THE PROBLEM »
In the data below, the copy begins at the line containing "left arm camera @" and runs through the last line; repeat those lines exactly, minus the pictures.

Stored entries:
************

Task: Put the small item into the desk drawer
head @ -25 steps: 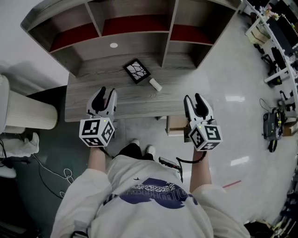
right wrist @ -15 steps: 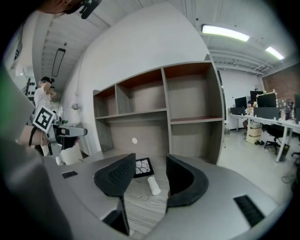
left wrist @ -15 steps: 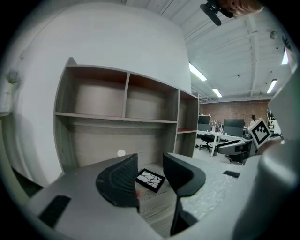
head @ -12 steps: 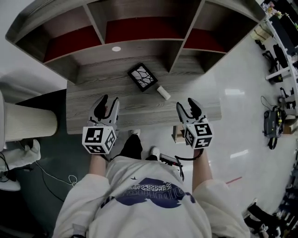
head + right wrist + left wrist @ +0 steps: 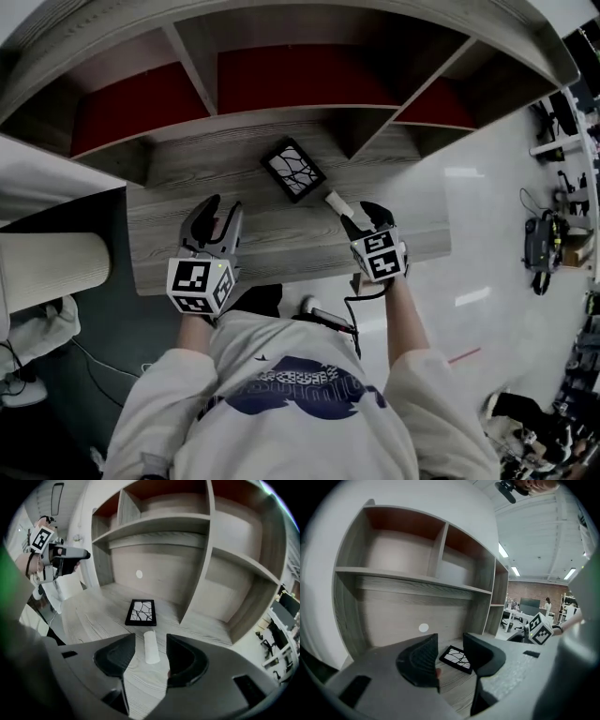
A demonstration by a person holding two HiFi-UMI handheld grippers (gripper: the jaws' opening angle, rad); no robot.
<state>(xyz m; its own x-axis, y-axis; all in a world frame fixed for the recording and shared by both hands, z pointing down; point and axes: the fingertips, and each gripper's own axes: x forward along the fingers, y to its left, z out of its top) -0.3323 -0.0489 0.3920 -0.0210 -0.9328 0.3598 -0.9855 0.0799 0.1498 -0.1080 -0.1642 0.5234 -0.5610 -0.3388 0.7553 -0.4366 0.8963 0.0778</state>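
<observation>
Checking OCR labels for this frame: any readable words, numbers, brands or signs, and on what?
No legible text anywhere.
Shirt print: dark graphic with possible lettering, too blurred to read.
Marker cubes: square code patterns only, no characters.
Black panel: white crack-like lines, no writing.

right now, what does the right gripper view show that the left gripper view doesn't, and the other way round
Only the right gripper view: the white cylinder lying on the desk, ahead of the gap between that gripper's open jaws and untouched by them.
Only the left gripper view: a far office space with a brick wall beyond the desk's right end.
Both: the black tile with white crack lines flat on the desk, the shelf unit above it, and the white dot on the back panel.
</observation>
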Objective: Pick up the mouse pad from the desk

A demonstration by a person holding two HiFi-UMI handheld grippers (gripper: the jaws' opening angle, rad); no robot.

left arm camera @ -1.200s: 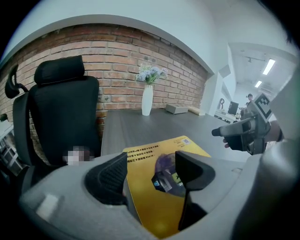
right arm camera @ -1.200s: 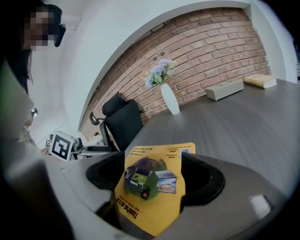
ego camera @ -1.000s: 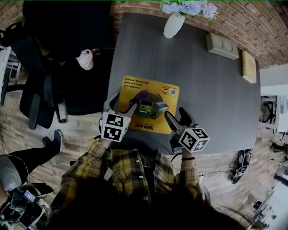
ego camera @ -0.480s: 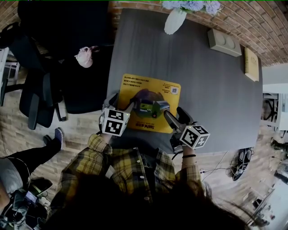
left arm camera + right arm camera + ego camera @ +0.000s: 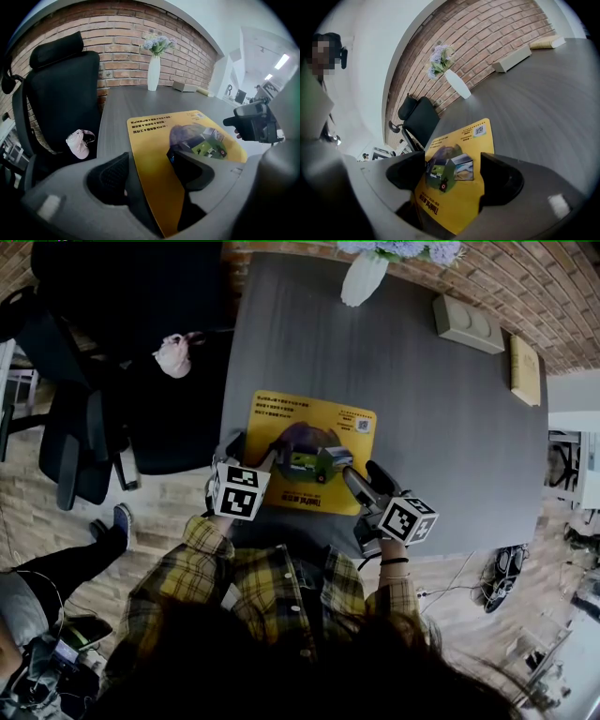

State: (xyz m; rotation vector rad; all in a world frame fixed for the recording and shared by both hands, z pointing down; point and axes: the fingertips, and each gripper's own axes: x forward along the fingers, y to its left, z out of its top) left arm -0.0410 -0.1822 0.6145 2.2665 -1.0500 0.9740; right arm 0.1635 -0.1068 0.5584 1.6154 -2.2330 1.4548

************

REPLY TO THE EXERCISE »
left arm camera @ -1.200s: 
right arm camera @ -1.200s: 
ego camera @ -1.000s: 
ego camera @ -0.480s: 
left arm camera + right arm camera + ego camera @ +0.000s: 

State: (xyz m; rotation vector rad; all in a world frame fixed for the recording and shared by both hands, z pointing down; point and axes: the fingertips, and each gripper's own axes: x forward along the fingers, y to its left, z out of its top) left arm -0.0410 -0.1822 0.6145 2.2665 -1.0500 0.9740; right arm 0.1635 -0.1068 0.5584 1.6154 -2.2330 1.4548

This output has been given in full.